6. Reward yourself – and celebrate your successes
Running should not only be useful but also something you enjoy. Especially in the early stages, when the behavior isn’t yet automatic, rewards play an important role. The study by Kaushal & Rhodes (2015) shows that in the first weeks of a new habit, a conscious reward can significantly boost motivation – especially for those who haven’t yet established a solid running routine.
It’s not about material rewards in the traditional sense, but about consciously recognizing and reinforcing positive experiences. These could be physical sensations (e.g., relaxation after the run), emotional effects (pride, satisfaction), or symbolic gestures (a checkmark on the training plan, an entry in the running log).
Tip: Treat yourself to small rewards – a favorite meal after the long run, a relaxing shower with music, or a new running shirt after sticking to your plan for four weeks. Tracking your progress, for example, in the running.COACH app, is also rewarding: You get to see what you’ve accomplished, and that motivates you to keep going.
Important: Celebrate even the small successes. Not every run has to be perfect. But every run you complete is a step toward your goal – and deserves recognition. By consciously linking positive emotions to training, you strengthen your motivation in the long term. This turns a plan into a real running habit.
Conclusion
Starting a running routine is often driven by motivation. But this initial excitement can become problematic if it’s not accompanied by a realistic plan. Starting without structure or with too high expectations often leads to frustration and giving up.

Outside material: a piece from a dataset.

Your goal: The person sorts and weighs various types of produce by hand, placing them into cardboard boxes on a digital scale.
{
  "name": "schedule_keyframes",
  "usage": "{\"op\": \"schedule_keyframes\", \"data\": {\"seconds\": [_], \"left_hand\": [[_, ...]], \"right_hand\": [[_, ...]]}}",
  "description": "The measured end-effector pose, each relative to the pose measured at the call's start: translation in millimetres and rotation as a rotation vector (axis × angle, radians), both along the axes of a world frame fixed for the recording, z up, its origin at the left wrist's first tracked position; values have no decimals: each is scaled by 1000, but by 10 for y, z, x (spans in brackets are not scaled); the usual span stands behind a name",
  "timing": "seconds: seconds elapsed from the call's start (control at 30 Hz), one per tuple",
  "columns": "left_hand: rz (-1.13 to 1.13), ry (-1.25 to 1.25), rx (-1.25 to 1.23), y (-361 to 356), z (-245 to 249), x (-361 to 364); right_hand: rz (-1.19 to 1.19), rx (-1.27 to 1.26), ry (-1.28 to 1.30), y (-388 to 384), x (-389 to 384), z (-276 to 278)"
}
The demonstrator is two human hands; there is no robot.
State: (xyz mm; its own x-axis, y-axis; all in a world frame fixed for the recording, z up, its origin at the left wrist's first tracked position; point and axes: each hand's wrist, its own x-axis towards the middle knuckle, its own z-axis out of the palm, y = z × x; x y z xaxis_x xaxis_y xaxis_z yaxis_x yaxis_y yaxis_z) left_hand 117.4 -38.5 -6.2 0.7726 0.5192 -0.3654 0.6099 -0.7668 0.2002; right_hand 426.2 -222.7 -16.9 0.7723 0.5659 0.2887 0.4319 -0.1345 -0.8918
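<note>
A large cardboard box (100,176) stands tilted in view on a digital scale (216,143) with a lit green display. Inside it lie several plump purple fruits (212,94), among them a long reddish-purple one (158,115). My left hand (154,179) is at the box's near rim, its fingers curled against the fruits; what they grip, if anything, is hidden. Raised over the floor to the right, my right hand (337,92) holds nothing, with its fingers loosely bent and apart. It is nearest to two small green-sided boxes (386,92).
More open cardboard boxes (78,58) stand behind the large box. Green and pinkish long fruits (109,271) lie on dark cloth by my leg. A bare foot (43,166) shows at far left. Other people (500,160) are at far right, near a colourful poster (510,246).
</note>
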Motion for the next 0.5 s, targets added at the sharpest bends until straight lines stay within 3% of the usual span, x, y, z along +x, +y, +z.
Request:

Long-term success doesn’t come from perfection, but from consistency, flexibility, and self-care. A sustainable running routine is built on clear goals, repeated behavior, social support, and the ability to deal with obstacles. And it should also feel good – small rewards and consciously experienced progress play an important role in this.
So, if you want to stick with it, the key is: Don’t look back when something doesn’t go as planned – look forward and go for the next scheduled run. Because every session counts. Not for the statistics, but for the habit it creates.
With a structured plan like running.COACH, you have the right tool in hand – now it’s time to use it, adapt it, and stick with it. Not perfectly, but consistently.